ENUBET and nuSTORM could operate in parallel with DUNE and Hyper-Kamiokande
A lively round-table discussion featured a dialogue between two of the experiments’ co-spokespersons, Stefan Söldner-Rembold (Manchester) and Francesca Di Lodovico (King’s College London). Both emphasised the complementarity of DUNE and Hyper-Kamiokande, and the need to reduce systematic uncertainties with ad-hoc experiments. J-PARC director Takahashi Kobayashi explored this point in the context of data-driven models and precision experiments such as ENUBET and nuSTORM. Both experiments are in the design phase, and could operate in parallel with DUNE and Hyper-Kamiokande in the latter half of this decade, said Sara Bolognesi (Saclay) and Kenneth Long (Imperial).

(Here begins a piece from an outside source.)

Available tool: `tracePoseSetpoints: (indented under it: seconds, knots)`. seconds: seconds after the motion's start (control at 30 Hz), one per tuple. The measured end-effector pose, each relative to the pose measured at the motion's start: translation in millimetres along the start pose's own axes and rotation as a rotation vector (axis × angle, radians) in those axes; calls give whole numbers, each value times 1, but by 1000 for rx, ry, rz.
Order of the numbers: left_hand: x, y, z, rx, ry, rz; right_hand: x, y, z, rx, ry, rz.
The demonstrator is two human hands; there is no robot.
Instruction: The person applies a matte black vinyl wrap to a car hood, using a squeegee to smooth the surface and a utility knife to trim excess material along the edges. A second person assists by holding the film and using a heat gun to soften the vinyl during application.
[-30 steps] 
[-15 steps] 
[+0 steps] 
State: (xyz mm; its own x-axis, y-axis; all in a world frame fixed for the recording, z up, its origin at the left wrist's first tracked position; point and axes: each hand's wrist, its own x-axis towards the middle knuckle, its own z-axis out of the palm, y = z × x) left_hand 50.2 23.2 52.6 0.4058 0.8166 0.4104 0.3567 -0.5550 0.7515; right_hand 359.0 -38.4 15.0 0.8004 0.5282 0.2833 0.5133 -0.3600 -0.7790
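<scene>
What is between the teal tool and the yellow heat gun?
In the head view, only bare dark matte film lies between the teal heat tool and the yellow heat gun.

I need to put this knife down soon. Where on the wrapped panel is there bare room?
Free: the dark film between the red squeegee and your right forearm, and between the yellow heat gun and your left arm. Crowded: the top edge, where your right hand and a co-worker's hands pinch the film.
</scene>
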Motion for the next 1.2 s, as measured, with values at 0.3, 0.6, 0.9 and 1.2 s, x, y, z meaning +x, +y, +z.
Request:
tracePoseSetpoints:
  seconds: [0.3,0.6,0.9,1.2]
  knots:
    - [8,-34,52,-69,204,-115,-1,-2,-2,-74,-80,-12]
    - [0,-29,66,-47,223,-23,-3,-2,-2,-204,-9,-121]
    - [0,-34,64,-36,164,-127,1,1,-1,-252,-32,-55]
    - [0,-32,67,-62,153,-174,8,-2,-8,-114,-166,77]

A satellite workshop focused on potential synergies between these two CERN-based projects and a muon-collider demonstrator, while another workshop explored physics goals and technical challenges for “ESSnuSB” – a proposed neutrino beam at the European Spallation Source in Lund, Sweden. In a plenary talk, Nobel laureate and former CERN Director-General Carlo Rubbia went further still, exploring the possibility of a muon collider at the same facility.
The next NuFact will take place in August 2022 in Salt Lake City, Utah.